II. Speedy-Trial Analysis

¶ 17. Defendants in Vermont have parallel rights to a speedy trial under Article 10 of the Vermont Constitution and the Sixth Amendment to the U.S. Constitution, applicable to the states via the Fourteenth Amendment. State v. Reynolds, 2014 VT 16, ¶¶ 7, 17-18, 196 Vt. 113, 95 A.3d 973. To determine whether a speedy-trial violation has occurred, we use the test articulated in Barker v. Wingo, which requires us to balance four factors: "the length of the delay, the reason for the delay, the extent to which [the] defendant asserted his speedy[-]trial right, and any prejudice to the defendant caused by the delay." Id. ¶ 8. The first factor, the length of the delay, "serves a dual role"; it acts as a threshold for a delay long enough to trigger full review of the other Barker factors, and if full consideration is triggered, it is balanced along with the remaining factors to determine whether a violation has occurred.
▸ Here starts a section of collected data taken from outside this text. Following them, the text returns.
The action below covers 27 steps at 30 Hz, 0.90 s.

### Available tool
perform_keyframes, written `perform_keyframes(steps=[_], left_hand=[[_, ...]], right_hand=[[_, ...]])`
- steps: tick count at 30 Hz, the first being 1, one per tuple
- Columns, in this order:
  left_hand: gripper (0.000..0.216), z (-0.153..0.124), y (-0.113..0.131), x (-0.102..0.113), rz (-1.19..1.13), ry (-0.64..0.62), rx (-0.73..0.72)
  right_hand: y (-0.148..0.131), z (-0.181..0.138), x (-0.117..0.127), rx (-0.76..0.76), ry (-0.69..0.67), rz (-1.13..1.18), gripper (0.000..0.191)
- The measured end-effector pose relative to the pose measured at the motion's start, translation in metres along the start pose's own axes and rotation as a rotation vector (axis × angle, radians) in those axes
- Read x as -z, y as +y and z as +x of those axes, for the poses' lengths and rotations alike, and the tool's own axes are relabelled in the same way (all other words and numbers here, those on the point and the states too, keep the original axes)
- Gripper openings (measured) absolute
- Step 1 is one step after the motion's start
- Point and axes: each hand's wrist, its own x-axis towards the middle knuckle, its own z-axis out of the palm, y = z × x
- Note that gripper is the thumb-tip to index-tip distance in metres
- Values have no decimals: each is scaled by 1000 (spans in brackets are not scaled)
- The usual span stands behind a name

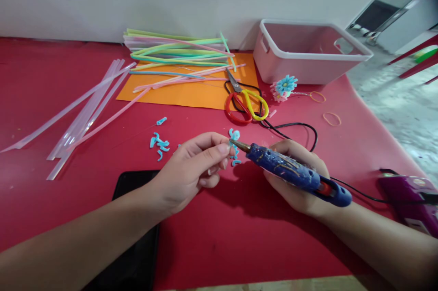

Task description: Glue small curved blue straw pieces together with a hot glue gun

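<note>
The left hand (191, 163) has its thumb and index finger pressed together, clamped on a small blue piece (232, 142) at their very tips, mostly hidden by the fingers and the nozzle; its other fingers curl loosely beneath. The right hand (290, 193) is wrapped around a blue glue gun (284, 165), whose metal nozzle (240, 145) points toward the left hand and ends right at its fingertips; whether nozzle and piece touch, I cannot tell.

Just past the left fingertips lie more blue bits (236, 162); a cluster of blue scraps (159, 142) sits to the left of that hand, with a short blue coil (161, 121) just beyond them; scissors (248, 105) with red and yellow handles lie beyond the gap between the hands; a small flower bunch (286, 85) lies beyond the right hand, the pink basket (301, 67) behind it; a black flat device (140, 236) lies partly under the left forearm.
</note>
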Motion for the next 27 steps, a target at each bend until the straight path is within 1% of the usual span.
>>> perform_keyframes(steps=[5, 14, 23, 27], left_hand=[[16, 0, 0, 0, 26, -1, -7], [18, -1, -2, 2, 66, -17, -24], [18, 1, -3, 2, 23, -48, -35], [14, 1, -4, 4, 23, -56, -39]], right_hand=[[-1, 1, 1, 3, 9, -41, 21], [-1, 0, 1, -1, 13, -22, 24], [-1, 2, 0, 19, 56, -66, 23], [0, 1, 0, 19, 69, -65, 23]])
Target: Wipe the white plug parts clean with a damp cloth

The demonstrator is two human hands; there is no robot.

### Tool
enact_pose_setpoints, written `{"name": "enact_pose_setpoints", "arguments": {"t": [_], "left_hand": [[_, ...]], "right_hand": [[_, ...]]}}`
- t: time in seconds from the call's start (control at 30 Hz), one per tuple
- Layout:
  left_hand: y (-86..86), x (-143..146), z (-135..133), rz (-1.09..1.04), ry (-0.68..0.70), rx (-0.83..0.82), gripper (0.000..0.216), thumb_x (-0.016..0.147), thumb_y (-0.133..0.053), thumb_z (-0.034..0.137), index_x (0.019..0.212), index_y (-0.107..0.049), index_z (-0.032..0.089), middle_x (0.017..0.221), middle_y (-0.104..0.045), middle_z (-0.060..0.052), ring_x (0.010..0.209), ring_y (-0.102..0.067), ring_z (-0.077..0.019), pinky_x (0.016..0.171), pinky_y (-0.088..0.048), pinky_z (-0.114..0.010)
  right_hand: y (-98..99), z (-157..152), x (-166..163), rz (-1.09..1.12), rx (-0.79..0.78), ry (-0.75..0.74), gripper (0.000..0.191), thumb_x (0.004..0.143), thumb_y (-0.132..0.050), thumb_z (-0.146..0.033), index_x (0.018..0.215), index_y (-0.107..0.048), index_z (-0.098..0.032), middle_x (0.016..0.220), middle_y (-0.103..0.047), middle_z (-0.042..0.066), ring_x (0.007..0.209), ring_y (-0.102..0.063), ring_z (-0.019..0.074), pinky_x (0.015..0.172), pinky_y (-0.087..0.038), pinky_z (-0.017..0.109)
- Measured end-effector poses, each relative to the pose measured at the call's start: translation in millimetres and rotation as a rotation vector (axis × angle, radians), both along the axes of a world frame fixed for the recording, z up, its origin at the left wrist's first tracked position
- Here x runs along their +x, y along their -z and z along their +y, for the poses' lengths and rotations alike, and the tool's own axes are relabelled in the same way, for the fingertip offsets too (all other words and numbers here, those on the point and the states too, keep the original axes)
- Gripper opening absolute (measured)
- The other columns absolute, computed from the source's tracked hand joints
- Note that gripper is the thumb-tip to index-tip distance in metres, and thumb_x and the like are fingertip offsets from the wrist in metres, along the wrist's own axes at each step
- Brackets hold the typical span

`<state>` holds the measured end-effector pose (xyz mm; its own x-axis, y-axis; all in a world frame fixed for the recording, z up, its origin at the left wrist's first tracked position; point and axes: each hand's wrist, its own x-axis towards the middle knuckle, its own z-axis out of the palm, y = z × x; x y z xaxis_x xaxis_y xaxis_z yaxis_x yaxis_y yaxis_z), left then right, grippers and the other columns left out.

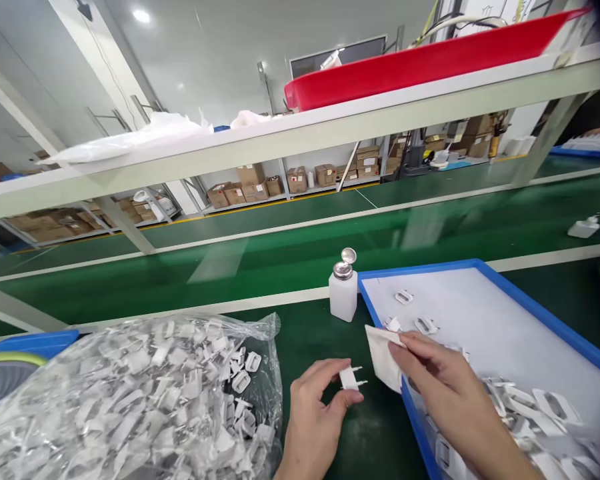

State v. Vargas, 2009 VT 31, ¶ 12, 185 Vt. 629, 971 A.2d 665 (mem.) (quotation omitted). If a violation has occurred, the only remedy is dismissal of the charge. Reynolds, 2014 VT 16, ¶ 7.

¶ 18. We employ a mixed standard of review; the criminal division's findings will be upheld unless clearly erroneous but its legal conclusion that defendant's speedy-trial right was violated...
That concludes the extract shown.